Task goal »
Repeat the data verbatim, images excluded.

Dataset extract »
↓↓↓

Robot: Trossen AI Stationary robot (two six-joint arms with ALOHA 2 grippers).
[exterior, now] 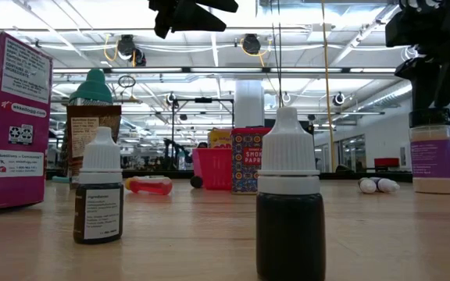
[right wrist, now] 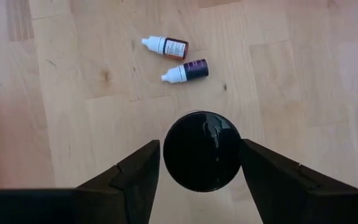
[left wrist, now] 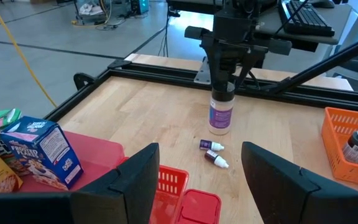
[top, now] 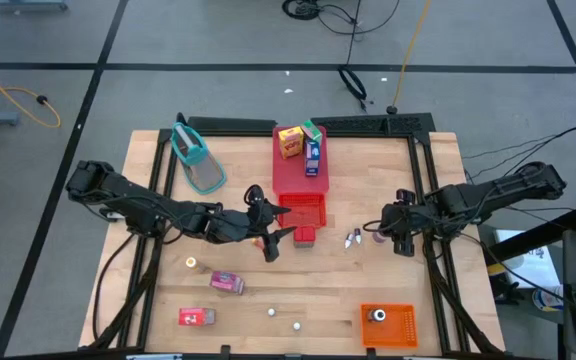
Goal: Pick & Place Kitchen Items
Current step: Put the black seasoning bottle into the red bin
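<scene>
A spice jar point(left wrist: 220, 115) with a purple label and a black lid stands upright on the wooden table at the right. My right gripper point(right wrist: 199, 149) comes down on it from above and is shut on the lid. Two small dropper bottles point(right wrist: 178, 59) lie on their sides just beside the jar. My left gripper point(left wrist: 197, 180) hangs open above the table's middle, near a small red basket point(top: 304, 210), with nothing between its fingers. Yellow and blue cartons point(top: 300, 145) stand on a red tray point(top: 288, 178). My right gripper has the jar's round black lid point(right wrist: 201, 150) between its two fingers, one at each side of the rim. The fingers point(left wrist: 224, 84) point steeply down from above. The jar stands upright with its base on the table point(exterior: 434, 187).
An orange bin point(top: 400, 325) with a bottle in it sits at the near right corner. A pink carton point(top: 226, 283), a red carton point(top: 196, 317) and two upright dropper bottles point(top: 284, 318) stand near the front edge. A teal-handled strainer point(top: 196, 160) lies far left.
</scene>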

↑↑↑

Written answer »
Robot: Trossen AI Stationary robot (two six-joint arms with ALOHA 2 grippers).
[exterior, now] 
[right wrist, now] 
[left wrist, now] 
[top, now] 
Goal: Pick & Place Kitchen Items
Current step: Put the black seasoning bottle into the red bin
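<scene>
A spice jar point(left wrist: 220, 115) with a purple label and a black lid stands upright on the wooden table at the right. My right gripper point(right wrist: 199, 149) comes down on it from above and is shut on the lid. Two small dropper bottles point(right wrist: 178, 59) lie on their sides just beside the jar. My left gripper point(left wrist: 197, 180) hangs open above the table's middle, near a small red basket point(top: 304, 210), with nothing between its fingers. Yellow and blue cartons point(top: 300, 145) stand on a red tray point(top: 288, 178). My right gripper has the jar's round black lid point(right wrist: 201, 150) between its two fingers, one at each side of the rim. The fingers point(left wrist: 224, 84) point steeply down from above. The jar stands upright with its base on the table point(exterior: 434, 187).
An orange bin point(top: 400, 325) with a bottle in it sits at the near right corner. A pink carton point(top: 226, 283), a red carton point(top: 196, 317) and two upright dropper bottles point(top: 284, 318) stand near the front edge. A teal-handled strainer point(top: 196, 160) lies far left.
</scene>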

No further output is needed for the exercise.